Il aborde la prostitution à travers des illustrations pour des journaux engagés, le Gil Blas illustré, le Mirliton ou encore le Chambard socialiste. En 1895, il se rend à la prison Saint-Lazare, peut-être dans l'idée d'un ouvrage pour témoigner des conditions d'incarcération. Le musée d'Orsay conserve une vingtaine d'oeuvres réalisées lors de cette visite, majoritairement des dessins de la section des prostituées. A travers l'évocation des détenues et des équipements carcéraux, l'artiste parvient en quelques traits efficaces à traduire l'enfermement, la solitude et la promiscuité de l'univers pénitentiaire. Son regard acéré, dénué de sentimentalisme, donne à voir une population fragilisée soumise à un impitoyable contrôle clinique et policier. Les portraits des prostituées notamment attestent de l'engagement du dessinateur en faveur des démunis et des marginaux dont il restitue la dignité.

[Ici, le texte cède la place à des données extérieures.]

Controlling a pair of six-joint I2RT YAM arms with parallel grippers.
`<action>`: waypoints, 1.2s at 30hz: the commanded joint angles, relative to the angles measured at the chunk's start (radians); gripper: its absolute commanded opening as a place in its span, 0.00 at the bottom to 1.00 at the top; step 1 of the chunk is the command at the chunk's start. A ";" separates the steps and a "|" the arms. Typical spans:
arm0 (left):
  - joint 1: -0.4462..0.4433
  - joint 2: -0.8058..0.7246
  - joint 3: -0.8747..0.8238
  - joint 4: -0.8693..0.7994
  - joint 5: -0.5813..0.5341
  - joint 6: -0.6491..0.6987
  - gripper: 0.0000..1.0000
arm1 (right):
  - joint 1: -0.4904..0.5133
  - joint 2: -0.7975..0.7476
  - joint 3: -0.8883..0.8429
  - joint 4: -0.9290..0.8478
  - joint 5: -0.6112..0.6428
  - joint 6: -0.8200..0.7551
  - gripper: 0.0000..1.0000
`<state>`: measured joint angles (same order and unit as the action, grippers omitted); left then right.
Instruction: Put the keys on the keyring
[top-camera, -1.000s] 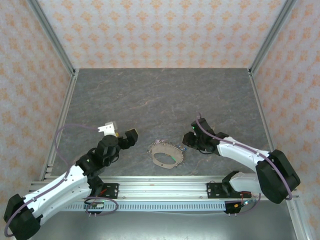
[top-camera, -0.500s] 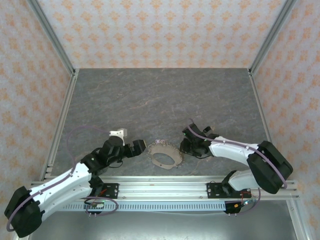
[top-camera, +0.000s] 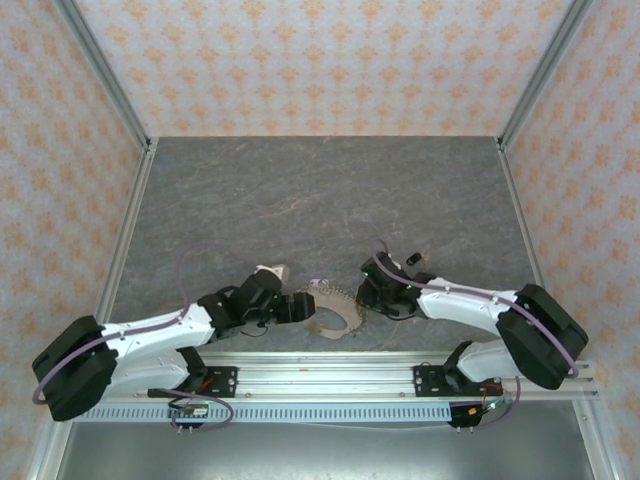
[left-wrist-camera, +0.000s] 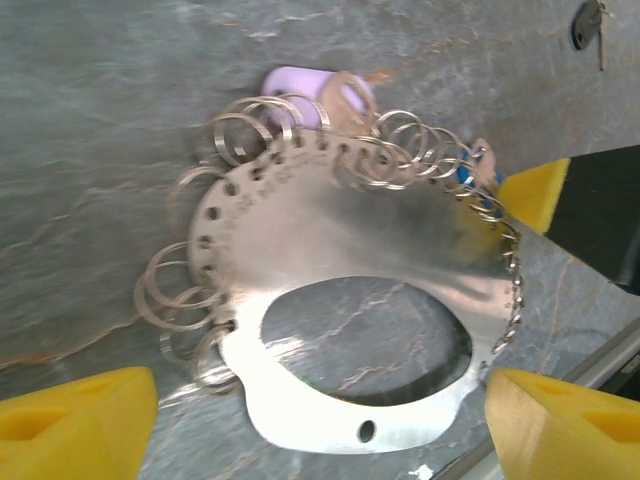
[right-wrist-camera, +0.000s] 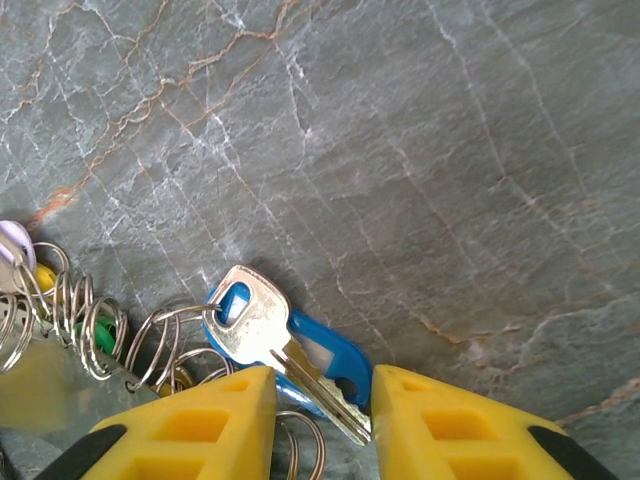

Au XIXe siècle, les pouvoirs publics considèrent que si la prostitution doit être tolérée elle doit en revanche être plus étroitement surveillée. Les filles qui exercent dans la rue ne peuvent pas échapper au contrôle de l'administration et doivent s'inscrire pour avoir le titre de "fille soumise". On distingue alors les filles à numéro, agissant pour le compte d'une maison close, des filles à cartes qui travaillent pour un souteneur. Un suivi sanitaire est exigé pour l'ensemble des prostituées. La prison Saint-Lazare représente un élément essentiel de cette politique de surveillance. De 1896 à 1931, les prostituées qui n'ont pas de carte règlementaire ou qui ont commis un délit sont conduites au 107 rue du Faubourg Saint-Denis, où l'on incarcère les femmes depuis la Révolution. La prison de Lazare a nourri l'imaginaire populaire de la prostitution. A la suite de Steinlen, de nombreux reportages photographiques ont été réalisés, concernant l'extérieur de la prison (Eugène Atget) ou les prévenues (Albert Brichaut). Ses prisonnières ont également continué d'inspirer les peintres, tel Picasso dont l'oeuvre Mélancolie conservée au Detroit Institute of Arts est actuellement présentée dans l'exposition Splendeurs et Misères.

Eugène Boudin (1824-1898) : Pêcheurs

Salle 69

Boudin Louis-Eugène (1824-1898). Paris, musée d'Orsay, conservé au musée du Louvre. rf3384.
Eugène BoudinMarins conversant© RMN-Grand Palais (musée d'Orsay) / Michèle Bellot
En fin observateur, Eugène Boudin renouvelle le genre pictural de la Marine. Il multiplie les études de mer qu'animent flâneurs, pêcheurs, comme aristocrates parisiens sous différents effets de lumière. La représentation de "la mer moderne" revoit ainsi les traditionnels naufrages, tempêtes, abordages ou incendies. Fils de marin, il évoque très souvent l'activité des ports où il réside. De ses origines sociales très humbles, Boudin conserve une profonde compassion pour ceux qu'il nomme "le pauvre monde" qui travaillent durement, assujettis au rythme de la marée et aux intempéries. Marins dans l'exercice de leur métier ou bien au repos, scènes de plage ou simples faits quotidiens, Boudin évoque la pêche côtière à la faveur de la lumière changeante de la Normandie.